Given the better performance of the constrained GA-XGBoost model, it was utilized for further analysis. As shown in Fig. 6, 98.05% of the residual values, out of a total of 13,600 data points, fall within the range of − 0.25 to 0.25 $\upmu \hbox {m}^{-3}$. This indicates that predictions made by the constrained GA-XGBoost model lie very close to the values of the mathematical model. Furthermore, the residual analysis in Figs. 6 and 7 revealed that random errors were present across the entire spectrum of $F_{i}$ and no systematic bias was detected. This suggests that the model predictions are not systematically over/under estimated within the entire range. This observation further confirms the reliability of the model.

Feature importance

We utilized the Shapley Additive Explanations (SHAP) and Permutation techniques to assess the relative importance of input parameters in predicting water droplet size distribution. In the permutation method, each feature was subjected to 30 random permutations. The analysis showed that both methods identified similar rankings in terms of importance (Fig. 8). The diameter of droplets emerged as the most influential factor in determining droplet population per unit volume, representing the size distribution of droplets. The other parameters were ranked in descending order of importance as follows: voltage, crude oil density, residence time, crude oil viscosity, and the temperature of the mixture. Temperature was identified as the least influential feature for two main reasons. First, the narrow range and limited variability of the temperature in the dataset (Table 1) resulted in a smaller impact on the target variable. Second, the unique nature of an inline electrostatic coalescer, in contrast to traditional electrostatic vessels, may be less influenced by temperature due to its significantly shorter residence time. This implies that temperature plays a lesser role in influencing outcomes compared to the other features.

Comparative analysis

The comparison between the predicted outputs in the mathematical¹¹ and constrained GA-XGBoost model is illustrated in Fig. 9. These plots show results of four different voltages over a wide range of droplet diameters (1–1000 $\upmu \hbox {m}$) while other parameters are kept constant. The selection of varying parameters in this analysis is based on the previously mentioned examination of parameter importance. Consequently, the base parameters for comparison are the two most influential parameters of the dehydration system: droplet diameter and voltage.

The comparison analysis confirms the accuracy of the developed ML model in predicting the droplet size distribution within an IEC system. The plots follow a normal distribution, showing a characteristic bell-shaped pattern with a peak at the centre and a gradual decline in droplet counts towards the outer edges. This pattern implies a tendency for specific droplet sizes to become more prevalent, while less frequent sizes occur towards the extremes of the distribution. Because the coalescence of droplets is the dominant mechanism compared to the breakage of droplets, the process leads to the merging of smaller water droplets into larger ones, which is evident from the reduction in the peaks of the droplet population per unit volume and the reduction of the overall number of droplets.

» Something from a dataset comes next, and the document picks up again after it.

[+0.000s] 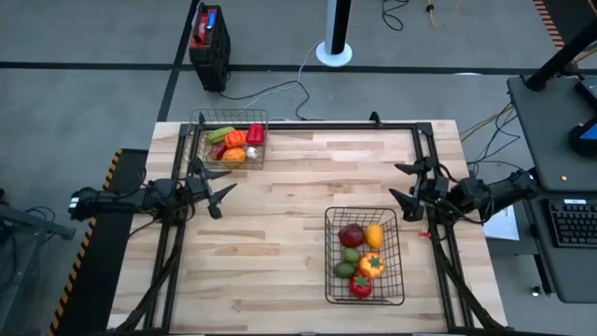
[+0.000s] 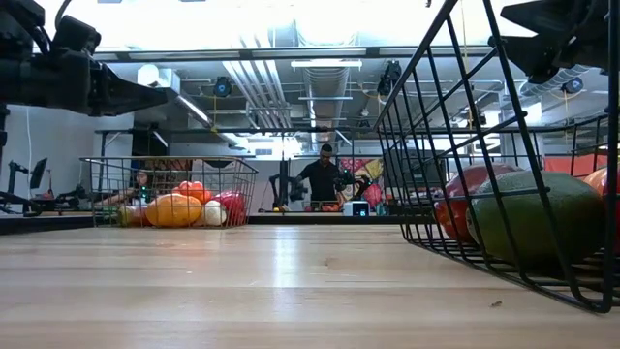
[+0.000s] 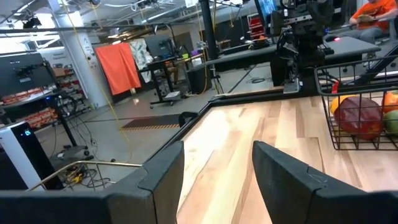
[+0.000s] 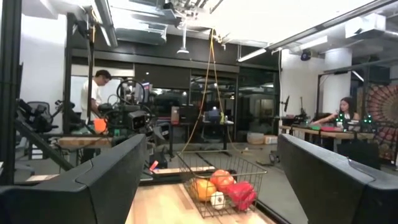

Figure 10 illustrates the size distribution of droplets in two scenarios: (i) without the utilization of an electric field (IEC switched off) and (ii) with an electric field (IEC switched on), comparing the predictions of the surrogate model to the experimental data¹². The distribution is represented by plotting the cumulative volume fraction of droplets against their diameter at the electrostatic coalescer outlet. Both scenarios exhibit smooth curves without sudden jumps, indicating a uniform size distribution of droplets. This means that droplets are distributed relatively evenly without significant clustering or localized variations. In the scenario without the presence of an electric field, the analysis of the cumulative volume fraction reveals a distinctive trend. Initially, as the droplet size increases from 10 $\upmu \hbox {m}$, the cumulative volume fraction sharply increases until reaching approximately 50 $\upmu \hbox {m}$, where it approaches a plateau at the value equal to one. This indicates that all of the droplets in this size range have been taken into account, and there are no further larger droplets present in the system.

Another important parameter to analyze is the droplet diameter equivalent to the volume fraction of 0.5, which represents the median droplet size of the system. Analysing this value is essential as it provides a direct comparison of droplet sizes between different scenarios. The median droplet size for the scenario without IEC is approximately 30 $\upmu \hbox {m}$. This indicates that 50% of the dispersed phase volume consists of droplets smaller than or equal to 30 $\upmu \hbox {m}$ in diameter. When comparing the two scenarios, a noticeable change in the droplet diameter range is evident. In the electric field scenario, the cumulative volume fraction curve begins to rise at around 30 $\upmu \hbox {m}$ and reaches one at the droplet diameter of 1000 $\upmu \hbox {m}$, with the median droplet size value equal to approximately 300 $\upmu \hbox {m}$. This shift indicates a considerable change in the droplet size distribution, emphasizing the dominance of larger droplets in the scenario with the electric field, compared to the scenario without it. Therefore, we conclude that the presence of the electric field has a substantial impact on the distribution of droplet sizes and consequently enhances the water removal process. It is evident that the cumulative droplet size distribution obtained by the constrained GA-XGBoost model is consistent with the experimental results.

Discussion

Coupling XGBoost with Genetic Algorithms for hyperparameter optimization resulted in a robust surrogate model for predicting the behaviour of dispersed droplets in IEC. The GA navigated a high-dimensional search space efficiently, optimizing the hyperparameters. The analysis of feature importance through SHAP and permutation techniques ranked the influence of each input feature on model predictions. The identification of the initial diameter of droplets as the most influential factor aligns with empirical evidence¹², confirming the model’s ability to capture meaningful relationships. Moreover, the absence of systematic bias, illustrated in Figs. 6 and 7, is important for the applicability of the model in practical scenarios.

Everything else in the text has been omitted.